La machine est lancée astucieusement. Tandis que leur fille reste dans une écoute très silencieuse, je narre mes deux chasses au dragon. À l’éclat de leurs regards, j’en déduis que l’intérêt va au-delà d’une oreille polie. L’impératrice semble apprécier les femmes fortes et les discussions d’une certaine maturité. La conversation s’étire, jalonnée par des remarques avisées de Malika permettant de m’orienter dans les réponses. Comme convenu, je m’adresse à l’homme, mais accorde de l’importance au regard de la femme et la prends à témoin régulièrement, surtout sur des sujets où, dans un univers machiste, on n’attendrait pas l’avis d’une femme. Le sourire discret qui se dessine sur le menton de mon interlocutrice me dit combien je lui plais et l’attention qui s’accroît chez sa fille me permet de marquer davangage des points.
Notre longue conversation est interrompue par l’Empereur des Sables.
— Voilà trop longtemps que je patiente pour faire connaissance avec cette longue paire de jambes.
Ses yeux suivent la croupe de Malika, alors je lui réponds :
— Je vous présente Malika, ma Grande Conseillère.
— Votre Grande Conseillère semble chercher à ravir votre gloire. Elle brille comme une montagne d’or au milieu d’un désert de caillou.
— Quel compliment. J’espère qu’elle sait l’apprécier.
— Je l’apprécie, confirme Malika.
Kalia prend à parti la famille Fu, et je poursuis à l’attention du seigneur des Sables :
— Mais ne vous inquiétez pas, je sais qu’elle brille bien moins que moi aux yeux du seigneur Varrok, et c’est ce qui m’importe. Alors comme ça, les paysages de votre Empire sont les plus reconnus de ce monde ?
— On le dit.
— Malika, en tout cas, le dit.
— Voilà une femme avec autant de goût que de beauté.

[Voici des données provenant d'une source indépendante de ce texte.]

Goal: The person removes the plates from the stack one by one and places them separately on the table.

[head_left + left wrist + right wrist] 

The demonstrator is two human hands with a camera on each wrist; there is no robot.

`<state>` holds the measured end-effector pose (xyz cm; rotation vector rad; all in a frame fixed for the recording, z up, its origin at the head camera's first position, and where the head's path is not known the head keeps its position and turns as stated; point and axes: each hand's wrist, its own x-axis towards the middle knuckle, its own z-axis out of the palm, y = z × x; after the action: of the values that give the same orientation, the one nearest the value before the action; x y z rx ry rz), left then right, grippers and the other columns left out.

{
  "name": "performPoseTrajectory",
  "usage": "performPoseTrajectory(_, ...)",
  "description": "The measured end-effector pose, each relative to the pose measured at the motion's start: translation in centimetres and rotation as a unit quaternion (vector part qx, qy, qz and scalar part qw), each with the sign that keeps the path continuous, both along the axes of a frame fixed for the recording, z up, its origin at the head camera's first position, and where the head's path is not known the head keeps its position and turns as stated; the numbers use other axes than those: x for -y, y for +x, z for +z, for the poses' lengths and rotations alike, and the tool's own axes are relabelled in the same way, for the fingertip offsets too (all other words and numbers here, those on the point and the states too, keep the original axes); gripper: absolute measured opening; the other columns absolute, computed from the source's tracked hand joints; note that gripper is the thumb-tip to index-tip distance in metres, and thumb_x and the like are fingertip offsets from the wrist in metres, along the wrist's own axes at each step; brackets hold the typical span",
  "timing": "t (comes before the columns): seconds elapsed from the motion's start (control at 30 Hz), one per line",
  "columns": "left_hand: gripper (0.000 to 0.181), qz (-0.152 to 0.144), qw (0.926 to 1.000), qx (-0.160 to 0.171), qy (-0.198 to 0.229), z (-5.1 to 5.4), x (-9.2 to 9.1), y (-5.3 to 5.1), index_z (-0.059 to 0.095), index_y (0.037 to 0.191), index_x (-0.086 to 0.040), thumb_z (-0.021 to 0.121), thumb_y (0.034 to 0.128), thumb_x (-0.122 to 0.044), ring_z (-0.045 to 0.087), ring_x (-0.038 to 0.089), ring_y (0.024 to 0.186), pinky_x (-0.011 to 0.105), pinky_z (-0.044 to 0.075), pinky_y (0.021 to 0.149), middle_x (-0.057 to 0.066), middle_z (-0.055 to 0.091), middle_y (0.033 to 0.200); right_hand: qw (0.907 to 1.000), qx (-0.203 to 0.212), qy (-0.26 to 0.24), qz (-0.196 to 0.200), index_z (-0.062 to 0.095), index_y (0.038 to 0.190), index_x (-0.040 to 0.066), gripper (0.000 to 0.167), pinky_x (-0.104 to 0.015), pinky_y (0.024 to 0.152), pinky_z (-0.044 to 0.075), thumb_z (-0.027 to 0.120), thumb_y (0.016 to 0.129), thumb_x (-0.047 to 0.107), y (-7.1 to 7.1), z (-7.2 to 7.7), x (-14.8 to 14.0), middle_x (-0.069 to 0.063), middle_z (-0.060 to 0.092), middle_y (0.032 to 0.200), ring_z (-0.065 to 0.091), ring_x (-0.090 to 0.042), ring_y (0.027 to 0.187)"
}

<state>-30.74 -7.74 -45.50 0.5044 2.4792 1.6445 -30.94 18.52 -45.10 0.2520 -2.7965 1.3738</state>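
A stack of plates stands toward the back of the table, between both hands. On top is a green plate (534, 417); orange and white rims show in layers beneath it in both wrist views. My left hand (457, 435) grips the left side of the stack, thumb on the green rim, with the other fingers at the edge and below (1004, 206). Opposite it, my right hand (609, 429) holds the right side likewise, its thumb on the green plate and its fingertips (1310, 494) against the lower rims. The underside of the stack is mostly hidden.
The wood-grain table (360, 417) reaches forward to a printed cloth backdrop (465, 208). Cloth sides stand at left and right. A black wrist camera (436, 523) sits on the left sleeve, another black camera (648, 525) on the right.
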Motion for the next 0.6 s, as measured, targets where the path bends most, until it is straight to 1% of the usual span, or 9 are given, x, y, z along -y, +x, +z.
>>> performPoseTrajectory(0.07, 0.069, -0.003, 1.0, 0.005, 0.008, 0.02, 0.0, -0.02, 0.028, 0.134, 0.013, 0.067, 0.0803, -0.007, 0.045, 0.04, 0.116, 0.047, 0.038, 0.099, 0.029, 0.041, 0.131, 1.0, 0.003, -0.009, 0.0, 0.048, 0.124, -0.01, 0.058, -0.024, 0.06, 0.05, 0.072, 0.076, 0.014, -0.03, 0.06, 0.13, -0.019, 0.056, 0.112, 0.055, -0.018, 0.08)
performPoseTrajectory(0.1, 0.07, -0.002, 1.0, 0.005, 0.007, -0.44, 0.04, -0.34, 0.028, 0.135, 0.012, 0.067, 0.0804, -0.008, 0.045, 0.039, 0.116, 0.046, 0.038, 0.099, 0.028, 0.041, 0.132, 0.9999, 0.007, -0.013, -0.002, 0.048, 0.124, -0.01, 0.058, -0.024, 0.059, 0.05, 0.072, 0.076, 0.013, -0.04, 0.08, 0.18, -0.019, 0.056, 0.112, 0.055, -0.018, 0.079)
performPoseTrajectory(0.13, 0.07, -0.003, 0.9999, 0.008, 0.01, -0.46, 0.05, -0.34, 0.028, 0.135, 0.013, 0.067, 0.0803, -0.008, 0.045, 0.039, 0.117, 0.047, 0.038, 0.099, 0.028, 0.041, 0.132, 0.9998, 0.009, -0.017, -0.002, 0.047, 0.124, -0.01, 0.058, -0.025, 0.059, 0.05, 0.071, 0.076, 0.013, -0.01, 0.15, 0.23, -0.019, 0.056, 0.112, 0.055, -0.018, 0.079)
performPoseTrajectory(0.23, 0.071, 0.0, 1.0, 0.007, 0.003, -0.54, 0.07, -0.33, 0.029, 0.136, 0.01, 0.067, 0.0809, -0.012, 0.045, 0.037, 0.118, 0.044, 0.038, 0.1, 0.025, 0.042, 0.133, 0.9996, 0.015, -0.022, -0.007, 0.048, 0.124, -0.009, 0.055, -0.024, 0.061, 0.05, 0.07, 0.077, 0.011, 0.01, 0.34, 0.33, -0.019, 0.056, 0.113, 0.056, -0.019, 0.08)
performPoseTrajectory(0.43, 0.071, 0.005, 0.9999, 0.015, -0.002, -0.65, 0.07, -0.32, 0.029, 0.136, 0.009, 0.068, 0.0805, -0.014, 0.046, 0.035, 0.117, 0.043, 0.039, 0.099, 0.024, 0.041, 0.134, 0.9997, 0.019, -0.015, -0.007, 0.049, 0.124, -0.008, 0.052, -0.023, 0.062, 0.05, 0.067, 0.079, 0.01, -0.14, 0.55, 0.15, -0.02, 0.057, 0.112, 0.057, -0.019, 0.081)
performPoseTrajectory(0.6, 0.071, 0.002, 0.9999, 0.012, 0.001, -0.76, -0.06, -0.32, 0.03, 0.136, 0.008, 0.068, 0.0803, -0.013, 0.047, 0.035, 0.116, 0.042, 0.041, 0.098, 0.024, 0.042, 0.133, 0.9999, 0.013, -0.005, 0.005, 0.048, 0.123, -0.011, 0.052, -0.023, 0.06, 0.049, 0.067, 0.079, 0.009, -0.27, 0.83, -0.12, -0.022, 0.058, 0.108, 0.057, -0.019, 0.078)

La stratégie fonctionne, il n’a d’yeux que pour Malika. Laissant ma conseillère parler un peu, bien qu’en retrait par rapport à moi, j’observe ce qu’il se passe.
Pauline prend très vite le relai auprès de la famille impériale Fu. Kalia, reste près de Sten, comme une petite fille perdue. Trop immature pour que l’Impératrice lui prête attention, trop frêle pour que l’Empereur des Sables garde les yeux sur elle. Malika le submerge de sa beauté. Il votera donc pour moi dans l’espoir de la revoir, et j’insiste bien sur le fait qu’elle restera ma conseillère à vie. Pauline semble à l’aise, mais je sens bien que l’Impératrice est moins convaincue. Malika, par ses conseils, tant que par son physique aura su m’ouvrir une route près des Empires voisins. Espérons que la danse ne vienne pas gâcher l’opinion qu’ils ont de moi.